→ **What you are asked to do**:
A faithful copy of the listing below is needed, with its pictures left out.

→ **Source material**:

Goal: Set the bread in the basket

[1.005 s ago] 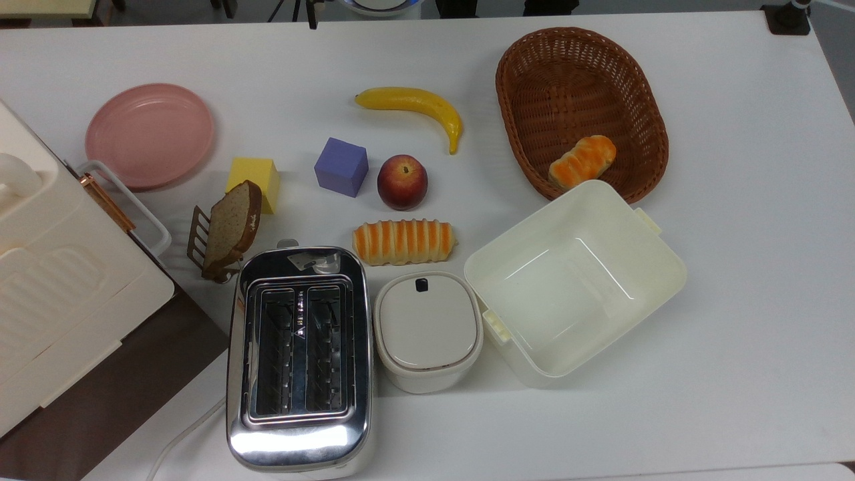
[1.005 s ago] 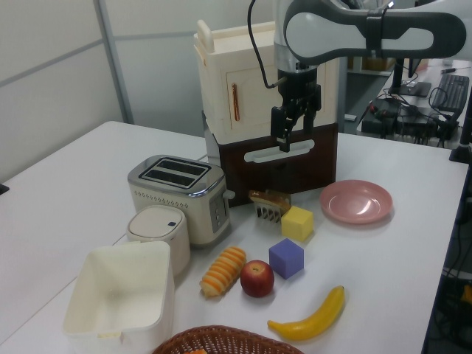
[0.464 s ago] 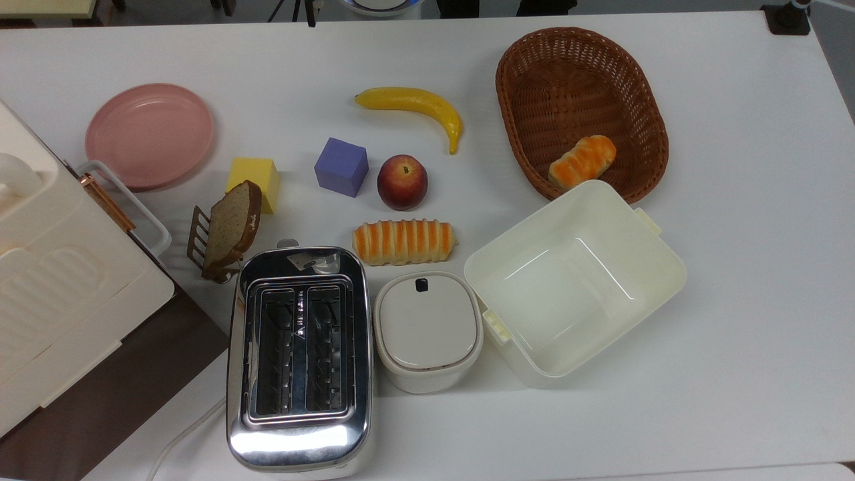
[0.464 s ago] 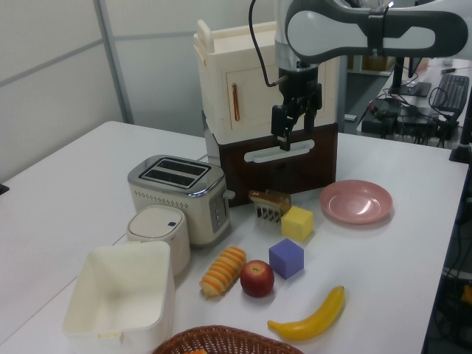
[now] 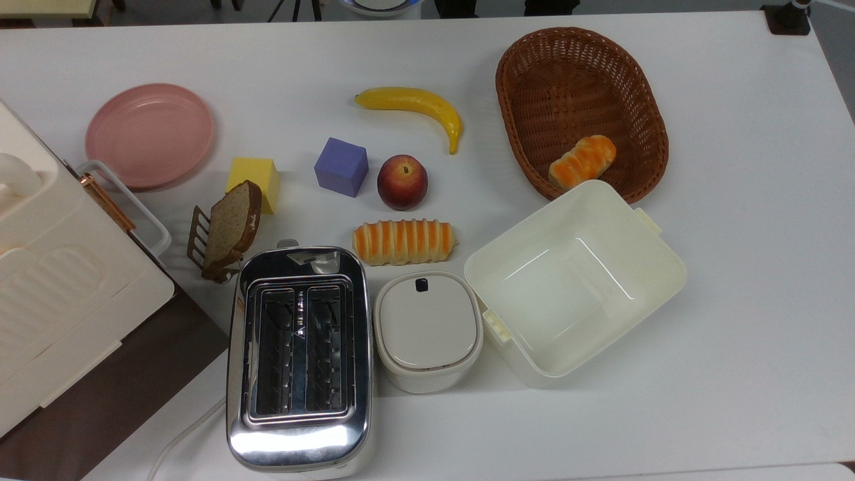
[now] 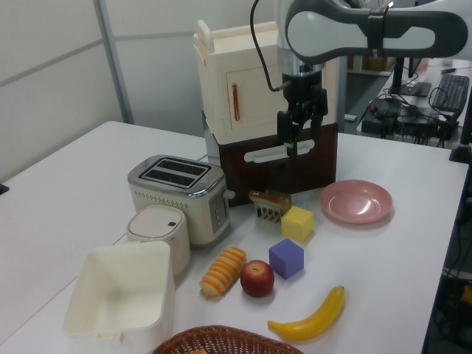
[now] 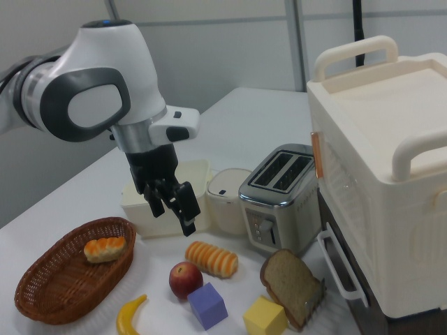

→ **Answer for the task**:
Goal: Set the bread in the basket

[1.005 s ago] 
[1.005 s ago] 
[0.464 s ago] 
[0.464 s ago] 
[now] 
[now] 
[now] 

That finishes the output for this exercise.